4. In the dialog that appears:
   1. In the NAME field, enter the name of your Azure AD application.
   2. In the APPLICATION ID field, enter your Application (client) ID.
   3. In the APPLICATION KEY field, enter your application secret.
   4. In the TENANT ID field, enter your Directory (tenant) ID.
   5. In the SUBSCRIPTION ID field, enter your Subscription ID.
   6. If you want Netreo to poll discovered VMs (virtual machines) for availability and performance monitoring, select the checkbox for the AUTOMATIC GUESTS POLLING & MONITORING  field.
      • If you uncheck this option, Netreo will discover and add Azure VMs as managed devices but will not monitor them for availability or performance.
   7. Select Save.

Azure OAUTH 2.0 Configuration

In order for Netreo to use the OAUTH 2.0 options in its email configuration, you must set up some settings in your Microsoft Azure account.

The instructions below make use of the following official Microsoft documentation: Quickstart: Register an application with the Microsoft identity platform

For your convenience, each step in the instructions below will include a link directly to the applicable section of those instructions.

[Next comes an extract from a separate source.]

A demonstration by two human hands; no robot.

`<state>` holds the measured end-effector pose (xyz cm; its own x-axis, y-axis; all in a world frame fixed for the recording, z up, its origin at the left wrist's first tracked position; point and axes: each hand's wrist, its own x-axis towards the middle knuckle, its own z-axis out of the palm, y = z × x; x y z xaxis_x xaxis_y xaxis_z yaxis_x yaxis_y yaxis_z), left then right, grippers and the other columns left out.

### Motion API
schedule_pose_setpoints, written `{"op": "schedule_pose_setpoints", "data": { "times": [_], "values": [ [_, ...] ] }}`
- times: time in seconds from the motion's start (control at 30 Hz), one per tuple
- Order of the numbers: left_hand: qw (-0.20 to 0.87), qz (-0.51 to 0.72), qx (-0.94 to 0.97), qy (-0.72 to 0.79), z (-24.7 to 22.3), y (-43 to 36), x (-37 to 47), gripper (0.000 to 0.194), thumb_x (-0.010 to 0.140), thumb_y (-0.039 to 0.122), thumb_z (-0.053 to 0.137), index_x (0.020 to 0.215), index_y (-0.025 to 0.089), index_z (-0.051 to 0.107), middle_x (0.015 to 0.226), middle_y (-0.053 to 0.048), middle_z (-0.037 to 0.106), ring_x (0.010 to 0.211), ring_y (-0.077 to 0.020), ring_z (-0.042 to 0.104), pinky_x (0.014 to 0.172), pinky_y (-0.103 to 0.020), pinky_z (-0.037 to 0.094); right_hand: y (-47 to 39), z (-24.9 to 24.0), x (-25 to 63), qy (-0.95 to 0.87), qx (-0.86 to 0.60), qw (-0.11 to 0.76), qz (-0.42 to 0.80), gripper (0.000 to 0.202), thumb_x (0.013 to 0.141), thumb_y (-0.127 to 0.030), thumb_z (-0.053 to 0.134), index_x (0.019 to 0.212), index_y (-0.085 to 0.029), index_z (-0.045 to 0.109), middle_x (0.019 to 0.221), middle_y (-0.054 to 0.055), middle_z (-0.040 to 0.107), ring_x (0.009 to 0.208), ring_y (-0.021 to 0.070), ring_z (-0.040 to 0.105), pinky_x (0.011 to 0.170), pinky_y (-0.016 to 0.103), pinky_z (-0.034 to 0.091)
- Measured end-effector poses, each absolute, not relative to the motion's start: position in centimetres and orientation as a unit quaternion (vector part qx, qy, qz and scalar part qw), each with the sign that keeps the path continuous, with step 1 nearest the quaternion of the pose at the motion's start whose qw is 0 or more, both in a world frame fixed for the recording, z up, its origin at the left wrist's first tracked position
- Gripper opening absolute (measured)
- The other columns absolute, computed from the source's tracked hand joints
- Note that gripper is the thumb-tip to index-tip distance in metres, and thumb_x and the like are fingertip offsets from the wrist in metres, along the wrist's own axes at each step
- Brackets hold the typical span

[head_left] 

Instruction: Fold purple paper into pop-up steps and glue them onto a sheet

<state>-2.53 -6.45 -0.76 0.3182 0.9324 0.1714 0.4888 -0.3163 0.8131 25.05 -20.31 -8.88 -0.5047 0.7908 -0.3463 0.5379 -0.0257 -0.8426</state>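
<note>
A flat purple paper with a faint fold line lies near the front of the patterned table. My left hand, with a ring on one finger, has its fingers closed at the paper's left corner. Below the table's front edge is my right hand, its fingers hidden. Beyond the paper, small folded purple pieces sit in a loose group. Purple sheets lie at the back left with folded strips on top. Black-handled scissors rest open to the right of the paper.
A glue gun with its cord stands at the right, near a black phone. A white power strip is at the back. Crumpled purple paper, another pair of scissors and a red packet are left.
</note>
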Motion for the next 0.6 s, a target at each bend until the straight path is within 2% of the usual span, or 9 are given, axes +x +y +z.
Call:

1. Register an application in Azure using the instructions found here.
   1. When you have finished registering your application, a summary page appears. Many of the values required to configure Netreo to work with this application can be found on this summary page. The summary page can later be found in Azure by clicking on the name of the application in the applications list while logged in to the Azure portal.
2. Configure the platform settings for your application using the instructions found here.
   1. For the application type, select "Web" under the Web Application section.
   2. While configuring the settings, use the following for the redirect URI: https://localhost/fw/index.php?r=email-art/authenticate-oauth2 (Replace "localhost" with the address of your Netreo deployment)
3. Add credentials to your application using the instructions found here.
   1. When done adding credentials, make note of the "Value" of your client secret (not its "Secret ID"). You will need this value when configuring Netreo to work with this application.
4. Add API permissions to your application using the instructions below.
   1. From your application's Manage menu on the left select API permissions.
   2. In the Configured permissions area select Add a permission.
      1. Select Microsoft Graph.
      2. Select Delegated Permissions.
         1. In the permissions list, locate and select the following permissions:
            • offline_access
            • IMAP.AccessAsUser.All
            • POP.AccessAsUser.All
            • SMTP.Send
            • User.Read
      3. Select Add permission.
   3. After all permissions are added, select Grant admin consent for (your application) at the top of the permissions list to make sure all permissions are correctly granted.
5. You are finished configuring Azure for OAUTH 2.0 use in Netreo.

After the configuration is complete, Netreo begins its scheduled polling of your Azure account (approximately every hour) to detect any supported VMs and/or services. It may take some time for the polling process to complete so please be patient.